Bursting out of the blocks and into the spotlight this week is Denmark’s Rune Fisker.

For the first instalment of Cone’s /\ Artist Spotlight we caught up with Copenhagen based illustrator and animator Rune Fisker. Since making his mark on the artistic world a few years ago he’s continued to impress with his abstract, surrealist style playing with geometrics, line, tone and mark making whilst even starting his own animation company Benny Box along with his brother Esben. We caught up with the man himself to tell us a little bit more about his line of work.

What inspires you in day to day life before creating a piece of work?

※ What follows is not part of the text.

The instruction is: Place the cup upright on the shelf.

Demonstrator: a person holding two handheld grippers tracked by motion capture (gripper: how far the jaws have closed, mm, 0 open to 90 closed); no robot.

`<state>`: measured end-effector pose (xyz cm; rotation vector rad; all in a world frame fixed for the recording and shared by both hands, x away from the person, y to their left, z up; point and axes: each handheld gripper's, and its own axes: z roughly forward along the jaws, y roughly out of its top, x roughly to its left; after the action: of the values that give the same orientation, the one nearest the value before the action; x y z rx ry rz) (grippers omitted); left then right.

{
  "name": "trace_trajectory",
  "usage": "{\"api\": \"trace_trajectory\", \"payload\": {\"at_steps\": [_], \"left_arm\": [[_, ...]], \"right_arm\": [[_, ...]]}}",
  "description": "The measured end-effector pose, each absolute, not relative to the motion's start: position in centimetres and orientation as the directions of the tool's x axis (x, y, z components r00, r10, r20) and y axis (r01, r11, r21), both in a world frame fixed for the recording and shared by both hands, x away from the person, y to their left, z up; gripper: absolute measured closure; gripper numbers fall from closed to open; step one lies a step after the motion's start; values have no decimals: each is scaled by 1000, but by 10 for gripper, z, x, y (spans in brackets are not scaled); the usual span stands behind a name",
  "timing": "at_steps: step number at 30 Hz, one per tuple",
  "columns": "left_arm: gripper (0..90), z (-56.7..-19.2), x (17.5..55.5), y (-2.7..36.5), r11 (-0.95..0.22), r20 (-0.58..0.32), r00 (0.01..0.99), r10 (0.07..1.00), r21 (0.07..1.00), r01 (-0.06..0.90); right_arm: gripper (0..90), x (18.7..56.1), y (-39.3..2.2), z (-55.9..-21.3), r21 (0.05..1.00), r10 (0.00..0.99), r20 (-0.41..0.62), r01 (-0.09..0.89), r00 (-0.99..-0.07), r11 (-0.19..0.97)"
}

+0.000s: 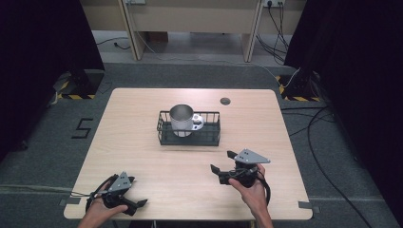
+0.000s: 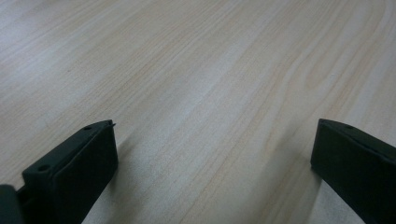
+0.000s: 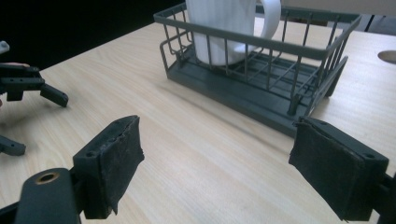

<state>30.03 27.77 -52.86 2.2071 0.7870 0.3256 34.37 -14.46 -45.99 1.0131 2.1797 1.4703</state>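
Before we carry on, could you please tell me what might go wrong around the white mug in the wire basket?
The white ceramic mug stands at the left end of the dark wire basket, so lifting it may snag the rim. The basket looks light and might slide on the pale wooden table. The right gripper, jaws open and empty, could knock the basket's near wall.

The mug point(image 1: 182, 118) stands in the basket's point(image 1: 209, 137) left end, mid-table point(image 1: 142, 156), hole point(image 1: 225, 100) behind.

Left gripper point(image 1: 135, 205) sits low at the near left edge in the left hand point(image 1: 97, 211), jaws wide apart and empty, while right gripper point(image 1: 222, 161), held in the right hand point(image 1: 249, 185) at near right, points left-forward with jaws apart, nothing between them.
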Motion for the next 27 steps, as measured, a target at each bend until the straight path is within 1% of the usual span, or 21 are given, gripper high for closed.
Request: {"api": "trace_trajectory", "payload": {"at_steps": [19,27], "left_arm": [[0,-529,300,278,-524,-13,778,629,732,435],[0,-529,300,278,-525,-12,778,628,731,435]], "right_arm": [[162,328,-151,-486,871,713,139,428,-687,242],[162,321,-158,-491,869,722,150,439,-675,230]]}}
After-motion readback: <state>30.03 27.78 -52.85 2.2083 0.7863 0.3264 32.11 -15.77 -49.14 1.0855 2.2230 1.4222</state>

Riding my bike to work gives me a taste of the jumble of life. The politician in his suit riding to work, the particular shape of a building, the way the shadows fall in the park. All of this imagery fills my mind, it frees it to float, wander and create subconscious scenes which later emerge as I draw.

Tell us more about Benny Box and your involvement in it

Benny Box is an animation and design company which was founded in 2007 by my brother Esben and I after we left the Danish Design School. Our work focuses on graphic and title sequences for tv, work for advertisement companies, and also on our own animation projects, like our short ‘Jazz That Nobody Asked For‘.

In the day to day, I have my hands in most of the creative processes, from storyboarding to character design and finally animation, where I spend a lot of time moving keyframes around in After Effects.

Your work has quite an abstract feel to it, do you create from imagination or does each piece hold a specific idea?

I usually have an outline of an idea when I start working on a piece, but I do my best work when I have some room to be spontaneous in the creation process, and let my subconscious play a part in what I make – that I can surprise myself with what I draw.

Other times I also work completely without a sketch, and just put the pen down and start drawing. This usually result in drawings that are more abstract and chaotic (and sometimes not good at all) but it can be a good exercise if you are stuck working on another piece.

Where can you see your work going in the future?

I see my work continuing to evolve as I evolve. Many of my drawings are black and white and I would like to experiment more with color in the new pieces that I am working on. Right now each drawing that I create is a self-contained story. I would like to expand on these self-contained stories with more drawings which are connected in an indirect way, like many narratives in a single book.

I am also in the process of opening a web shop where some of my pieces will be available.

If you weren’t an artist, what would you be?

I have this view of myself as a sort of outdoor nature guy, so maybe a nature photographer, even though I live in the city and probably wouldn’t survive long without a coffee shop within reach at all times – or maybe an inventor, or a crazy scientist.